- TASK ITEM:
Gather the lines from the material that contain "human".

- ENTRIES PROVIDED:

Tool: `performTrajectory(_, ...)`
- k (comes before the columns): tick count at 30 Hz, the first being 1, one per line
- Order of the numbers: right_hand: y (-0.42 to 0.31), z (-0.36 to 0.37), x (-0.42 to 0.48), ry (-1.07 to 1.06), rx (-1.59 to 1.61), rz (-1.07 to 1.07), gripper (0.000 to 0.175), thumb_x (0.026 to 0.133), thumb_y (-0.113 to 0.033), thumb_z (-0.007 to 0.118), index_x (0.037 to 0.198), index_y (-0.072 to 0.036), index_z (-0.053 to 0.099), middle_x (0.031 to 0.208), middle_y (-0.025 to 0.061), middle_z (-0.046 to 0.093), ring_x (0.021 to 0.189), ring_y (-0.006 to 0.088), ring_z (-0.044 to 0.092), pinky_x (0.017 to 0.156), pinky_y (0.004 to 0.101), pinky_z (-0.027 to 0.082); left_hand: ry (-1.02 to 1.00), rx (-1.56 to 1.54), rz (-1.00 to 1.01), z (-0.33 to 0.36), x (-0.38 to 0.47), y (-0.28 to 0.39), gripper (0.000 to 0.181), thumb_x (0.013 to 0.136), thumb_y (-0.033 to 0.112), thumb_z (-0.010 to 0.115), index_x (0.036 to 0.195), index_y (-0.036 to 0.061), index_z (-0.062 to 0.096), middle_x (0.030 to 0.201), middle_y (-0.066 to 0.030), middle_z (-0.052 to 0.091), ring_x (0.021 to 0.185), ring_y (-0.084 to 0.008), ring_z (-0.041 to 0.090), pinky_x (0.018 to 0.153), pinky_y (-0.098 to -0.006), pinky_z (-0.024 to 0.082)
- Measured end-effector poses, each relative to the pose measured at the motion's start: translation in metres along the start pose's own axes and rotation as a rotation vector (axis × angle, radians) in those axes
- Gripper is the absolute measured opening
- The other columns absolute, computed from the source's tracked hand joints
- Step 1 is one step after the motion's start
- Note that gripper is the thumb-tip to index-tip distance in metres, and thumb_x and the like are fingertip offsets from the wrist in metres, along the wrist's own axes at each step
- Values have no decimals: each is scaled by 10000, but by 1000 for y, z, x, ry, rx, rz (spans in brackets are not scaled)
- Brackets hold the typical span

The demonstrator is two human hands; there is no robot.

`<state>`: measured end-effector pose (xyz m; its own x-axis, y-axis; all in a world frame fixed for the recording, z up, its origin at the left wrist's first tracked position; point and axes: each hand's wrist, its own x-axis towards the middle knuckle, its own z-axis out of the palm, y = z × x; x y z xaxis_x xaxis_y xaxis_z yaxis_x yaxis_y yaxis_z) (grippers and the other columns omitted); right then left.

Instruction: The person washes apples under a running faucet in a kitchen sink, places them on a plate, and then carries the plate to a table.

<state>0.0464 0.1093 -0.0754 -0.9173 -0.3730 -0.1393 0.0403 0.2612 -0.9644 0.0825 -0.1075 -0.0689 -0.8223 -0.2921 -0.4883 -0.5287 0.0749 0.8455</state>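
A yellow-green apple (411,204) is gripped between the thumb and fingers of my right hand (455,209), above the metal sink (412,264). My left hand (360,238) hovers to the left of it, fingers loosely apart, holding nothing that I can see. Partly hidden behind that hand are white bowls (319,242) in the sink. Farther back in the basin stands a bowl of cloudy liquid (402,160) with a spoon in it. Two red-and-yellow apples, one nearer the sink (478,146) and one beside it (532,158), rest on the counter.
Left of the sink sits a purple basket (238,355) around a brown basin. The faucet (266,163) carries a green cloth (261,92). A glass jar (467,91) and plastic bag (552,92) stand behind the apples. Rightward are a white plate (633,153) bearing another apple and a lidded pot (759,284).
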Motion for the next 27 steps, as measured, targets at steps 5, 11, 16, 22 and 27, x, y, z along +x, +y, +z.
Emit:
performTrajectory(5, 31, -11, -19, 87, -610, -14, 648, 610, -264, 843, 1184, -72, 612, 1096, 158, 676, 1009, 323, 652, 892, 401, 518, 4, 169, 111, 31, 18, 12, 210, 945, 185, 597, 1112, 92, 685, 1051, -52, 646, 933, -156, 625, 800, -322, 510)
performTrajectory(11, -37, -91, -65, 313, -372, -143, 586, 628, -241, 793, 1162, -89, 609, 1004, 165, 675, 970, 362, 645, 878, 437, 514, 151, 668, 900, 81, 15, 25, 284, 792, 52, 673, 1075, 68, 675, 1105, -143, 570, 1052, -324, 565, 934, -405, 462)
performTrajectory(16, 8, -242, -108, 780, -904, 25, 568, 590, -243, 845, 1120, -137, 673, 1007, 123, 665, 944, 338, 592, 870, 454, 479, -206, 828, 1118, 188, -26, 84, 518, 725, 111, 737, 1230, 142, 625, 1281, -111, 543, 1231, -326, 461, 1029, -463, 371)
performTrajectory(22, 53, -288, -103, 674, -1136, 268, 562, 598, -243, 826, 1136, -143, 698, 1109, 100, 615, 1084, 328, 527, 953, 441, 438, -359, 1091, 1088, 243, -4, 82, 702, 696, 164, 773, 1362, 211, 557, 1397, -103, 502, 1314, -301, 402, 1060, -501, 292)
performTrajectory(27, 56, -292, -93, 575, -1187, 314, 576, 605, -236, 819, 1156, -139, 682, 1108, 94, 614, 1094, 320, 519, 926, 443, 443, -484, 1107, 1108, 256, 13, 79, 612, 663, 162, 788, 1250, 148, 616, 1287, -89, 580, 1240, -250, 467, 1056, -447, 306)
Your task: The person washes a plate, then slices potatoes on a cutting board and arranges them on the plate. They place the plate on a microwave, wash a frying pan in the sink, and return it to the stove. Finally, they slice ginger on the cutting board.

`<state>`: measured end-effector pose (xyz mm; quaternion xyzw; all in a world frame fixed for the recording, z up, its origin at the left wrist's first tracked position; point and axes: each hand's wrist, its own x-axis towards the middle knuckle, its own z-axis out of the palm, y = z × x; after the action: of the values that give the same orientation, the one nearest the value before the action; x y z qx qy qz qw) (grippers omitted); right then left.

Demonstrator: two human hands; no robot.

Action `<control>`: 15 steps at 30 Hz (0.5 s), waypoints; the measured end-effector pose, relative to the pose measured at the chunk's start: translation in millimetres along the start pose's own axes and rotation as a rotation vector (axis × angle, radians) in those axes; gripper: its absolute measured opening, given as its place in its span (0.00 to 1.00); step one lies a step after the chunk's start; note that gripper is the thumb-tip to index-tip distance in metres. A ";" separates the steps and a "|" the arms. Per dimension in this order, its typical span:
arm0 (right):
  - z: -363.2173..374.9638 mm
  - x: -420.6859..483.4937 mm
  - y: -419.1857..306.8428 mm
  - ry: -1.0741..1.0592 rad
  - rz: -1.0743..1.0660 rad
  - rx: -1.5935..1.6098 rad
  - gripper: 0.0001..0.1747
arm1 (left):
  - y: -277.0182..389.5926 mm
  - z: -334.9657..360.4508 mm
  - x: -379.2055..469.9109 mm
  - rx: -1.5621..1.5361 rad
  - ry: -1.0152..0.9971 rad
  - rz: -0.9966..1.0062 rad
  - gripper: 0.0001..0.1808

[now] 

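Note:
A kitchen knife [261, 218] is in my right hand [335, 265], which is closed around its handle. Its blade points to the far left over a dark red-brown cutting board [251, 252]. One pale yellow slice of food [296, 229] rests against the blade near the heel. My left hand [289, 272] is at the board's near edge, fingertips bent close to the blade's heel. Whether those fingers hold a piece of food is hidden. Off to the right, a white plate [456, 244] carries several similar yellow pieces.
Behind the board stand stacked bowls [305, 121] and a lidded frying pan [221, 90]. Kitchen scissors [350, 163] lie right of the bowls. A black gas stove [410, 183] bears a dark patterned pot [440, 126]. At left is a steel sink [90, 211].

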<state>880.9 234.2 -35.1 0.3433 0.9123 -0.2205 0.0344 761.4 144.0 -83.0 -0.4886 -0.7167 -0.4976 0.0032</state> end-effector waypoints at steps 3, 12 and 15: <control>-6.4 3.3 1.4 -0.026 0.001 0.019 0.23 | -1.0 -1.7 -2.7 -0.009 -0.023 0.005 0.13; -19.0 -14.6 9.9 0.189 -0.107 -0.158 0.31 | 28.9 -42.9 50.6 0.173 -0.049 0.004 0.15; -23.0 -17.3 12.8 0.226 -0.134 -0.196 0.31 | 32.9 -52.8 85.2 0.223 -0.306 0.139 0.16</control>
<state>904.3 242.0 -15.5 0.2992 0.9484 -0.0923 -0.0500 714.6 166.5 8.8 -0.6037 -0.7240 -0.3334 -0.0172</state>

- RESPONSE:
The demonstrator is two human hands; there is no robot.
Demonstrator: two human hands; no robot.

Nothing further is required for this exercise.